* [DATA SECTION]
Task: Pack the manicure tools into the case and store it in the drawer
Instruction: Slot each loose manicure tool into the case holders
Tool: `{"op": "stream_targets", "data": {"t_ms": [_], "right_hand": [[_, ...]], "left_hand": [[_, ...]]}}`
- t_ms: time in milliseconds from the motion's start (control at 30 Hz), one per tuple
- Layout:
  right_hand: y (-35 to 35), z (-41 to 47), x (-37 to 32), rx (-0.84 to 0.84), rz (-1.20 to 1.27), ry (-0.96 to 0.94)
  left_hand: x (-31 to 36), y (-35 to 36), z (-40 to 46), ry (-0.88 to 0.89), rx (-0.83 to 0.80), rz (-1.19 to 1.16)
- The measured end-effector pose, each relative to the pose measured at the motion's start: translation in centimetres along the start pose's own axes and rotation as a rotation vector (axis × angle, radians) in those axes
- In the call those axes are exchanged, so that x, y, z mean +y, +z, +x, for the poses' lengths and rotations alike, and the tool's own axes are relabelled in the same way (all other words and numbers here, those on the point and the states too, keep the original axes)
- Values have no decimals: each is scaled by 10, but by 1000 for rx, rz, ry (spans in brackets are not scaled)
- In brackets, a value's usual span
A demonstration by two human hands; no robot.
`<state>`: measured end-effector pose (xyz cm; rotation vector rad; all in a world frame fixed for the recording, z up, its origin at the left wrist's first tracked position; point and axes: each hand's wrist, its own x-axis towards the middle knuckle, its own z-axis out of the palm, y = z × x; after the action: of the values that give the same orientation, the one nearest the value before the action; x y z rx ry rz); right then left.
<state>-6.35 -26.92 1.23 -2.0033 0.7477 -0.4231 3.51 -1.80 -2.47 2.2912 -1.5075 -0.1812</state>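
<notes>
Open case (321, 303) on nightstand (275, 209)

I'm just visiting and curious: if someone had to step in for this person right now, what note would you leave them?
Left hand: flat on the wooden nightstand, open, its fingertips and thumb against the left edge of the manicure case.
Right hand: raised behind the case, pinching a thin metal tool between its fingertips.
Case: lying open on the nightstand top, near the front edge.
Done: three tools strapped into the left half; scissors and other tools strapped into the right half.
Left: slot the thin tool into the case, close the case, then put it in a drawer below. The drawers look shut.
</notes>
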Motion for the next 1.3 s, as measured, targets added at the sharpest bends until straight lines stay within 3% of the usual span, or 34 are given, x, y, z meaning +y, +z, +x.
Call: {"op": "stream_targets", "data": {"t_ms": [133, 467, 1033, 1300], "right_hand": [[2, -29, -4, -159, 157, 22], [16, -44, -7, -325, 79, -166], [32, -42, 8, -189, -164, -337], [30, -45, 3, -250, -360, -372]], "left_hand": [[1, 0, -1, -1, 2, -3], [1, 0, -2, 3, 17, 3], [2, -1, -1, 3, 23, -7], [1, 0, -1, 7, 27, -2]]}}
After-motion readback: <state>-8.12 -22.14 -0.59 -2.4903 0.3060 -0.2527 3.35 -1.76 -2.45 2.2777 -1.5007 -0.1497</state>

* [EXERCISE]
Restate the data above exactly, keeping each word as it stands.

* [EXERCISE RESPONSE]
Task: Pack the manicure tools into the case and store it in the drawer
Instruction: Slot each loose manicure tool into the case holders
Tool: `{"op": "stream_targets", "data": {"t_ms": [_], "right_hand": [[_, ...]], "left_hand": [[_, ...]]}}`
- t_ms: time in milliseconds from the motion's start (control at 30 Hz), one per tuple
- Layout:
  right_hand: y (-35 to 35), z (-41 to 47), x (-37 to 32), rx (-0.84 to 0.84), rz (-1.20 to 1.27), ry (-0.96 to 0.94)
  left_hand: x (-31 to 36), y (-35 to 36), z (-40 to 46), ry (-0.88 to 0.89), rx (-0.83 to 0.80), rz (-1.19 to 1.16)
- The measured end-effector pose, each relative to the pose measured at the motion's start: translation in centimetres along the start pose's own axes and rotation as a rotation vector (axis × angle, radians) in those axes
- In the call those axes are exchanged, so that x, y, z mean +y, +z, +x, for the poses' lengths and rotations alike, and the tool's own axes are relabelled in the same way (all other words and numbers here, those on the point and the states too, keep the original axes)
- Values have no decimals: each is scaled by 10, but by 1000 for rx, rz, ry (spans in brackets are not scaled)
- In brackets, a value's usual span
A demonstration by two human hands; no robot.
`<state>`: measured end-effector pose (xyz cm; rotation vector rad; all in a world frame fixed for the recording, z up, its origin at the left wrist's first tracked position; point and axes: each hand's wrist, its own x-axis towards the middle knuckle, its own z-axis out of the palm, y = z × x; after the action: of the values that give the same orientation, the one nearest the value before the action; x y z rx ry rz); right then left.
<state>-6.35 -26.92 1.23 -2.0033 0.7477 -0.4231 3.51 -1.80 -2.47 2.2912 -1.5075 -0.1812</state>
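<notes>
Open case (321, 303) on nightstand (275, 209)

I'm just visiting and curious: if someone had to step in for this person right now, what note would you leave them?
Left hand: flat on the wooden nightstand, open, its fingertips and thumb against the left edge of the manicure case.
Right hand: raised behind the case, pinching a thin metal tool between its fingertips.
Case: lying open on the nightstand top, near the front edge.
Done: three tools strapped into the left half; scissors and other tools strapped into the right half.
Left: slot the thin tool into the case, close the case, then put it in a drawer below. The drawers look shut.
</notes>
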Motion for the next 1.3 s, as measured, targets added at the sharpest bends until straight lines stay within 3% of the usual span, or 34 are given, x, y, z meaning +y, +z, +x.
Call: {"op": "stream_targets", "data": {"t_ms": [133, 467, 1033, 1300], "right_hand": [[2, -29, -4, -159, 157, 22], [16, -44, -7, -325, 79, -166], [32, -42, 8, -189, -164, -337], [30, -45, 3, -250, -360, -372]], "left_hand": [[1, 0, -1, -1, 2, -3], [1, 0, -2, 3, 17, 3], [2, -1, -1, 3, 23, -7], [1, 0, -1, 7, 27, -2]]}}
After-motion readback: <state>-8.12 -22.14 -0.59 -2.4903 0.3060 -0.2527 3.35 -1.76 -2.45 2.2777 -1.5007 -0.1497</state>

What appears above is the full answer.